Minister of Foreign Affairs of Macedonia
- In office 13 May 2001 – 23 November 2001
- President: Boris Trajkovski
- Prime Minister: Ljubčo Georgievski
- Preceded by: Srgjan Kerim
- Succeeded by: Slobodan Čašule
- In office 1 November 2002 – 28 August 2006
- President: Boris Trajkovski; Ljupčo Jordanovski; Branko Crvenkovski;
- Prime Minister: Branko Crvenkovski; Hari Kostov; Vlado Bučkovski;
- Preceded by: Slobodan Čašule
- Succeeded by: Antonio Milošoski

Personal details
- Born: 11 February 1950 Skopje, SR Macedonia, SFR Yugoslavia
- Died: 1 August 2022 (aged 72) Skopje, North Macedonia
- Party: Social Democratic Union
- Alma mater: University of Belgrade Faculty of Philology
- Awards: Legion of Honor

= Ilinka Mitreva =

Macedonian politician (1950–2022)

Ilinka Mitreva (Илинка Митрева; 11 February 1950 – 1 August 2022) was a Macedonian politician. She was Minister of Foreign Affairs in 2001 and from 2002 to 2006 and represented Macedonia at the Council of Europe.

== Personal life ==
Mitreva was born in Skopje in 1950. She studied a master's degree at the University of Belgrade Faculty of Philology and then received her Doctorate from the Faculty of Philology in Skopje.

From 1974 to 2001 Mitreva worked as a junior assistant, associate professor and head of the Department of Romanian Languages and Literature at the Faculty of Philology in Skopje.
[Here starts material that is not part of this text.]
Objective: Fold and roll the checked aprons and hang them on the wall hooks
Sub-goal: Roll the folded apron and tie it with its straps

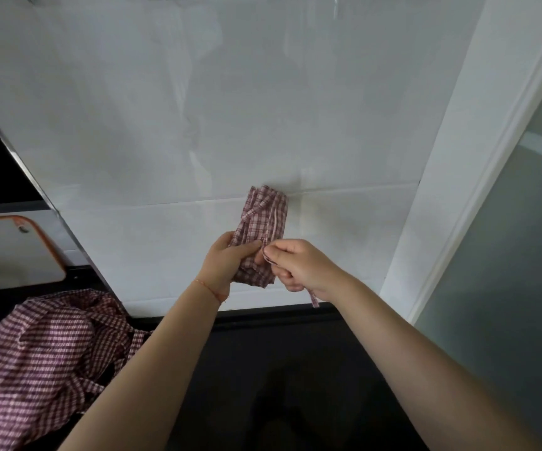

Mitreva was professor of French literature at the Department of Romanian Languages and Literature from 23 November 2001 to 31 October 2002. She was the author of several professional and scientific papers.

== Political career ==
In 1994, Mitreva was elected as a Member of Parliament in the Assembly of the Republic of Macedonia with the Social Democratic Union of Macedonia (SDSM), serving until 2002. From 1994 to 1998 she served as head of the parliamentary group of the Republic of Macedonia for cooperation with the European Parliament.

Mitreva was Minister of Foreign Affairs of Macedonia in two different terms. She was first appointed to that position in May 2001, but resigned in November 2001. However, she was reappointed in November 2002, and held the position until August 2006, when a new government took office after parliamentary elections.

Mitreva was Foreign Affairs Minister during a turbulent period in Macedonia. In the role, Mitreva visited Bern for bilateral talks with the Swiss Foreign Minister, Joseph Deiss to discuss fundraising in Switzerland by ethnic Albanians who were involved in the conflict with the Macedonian government.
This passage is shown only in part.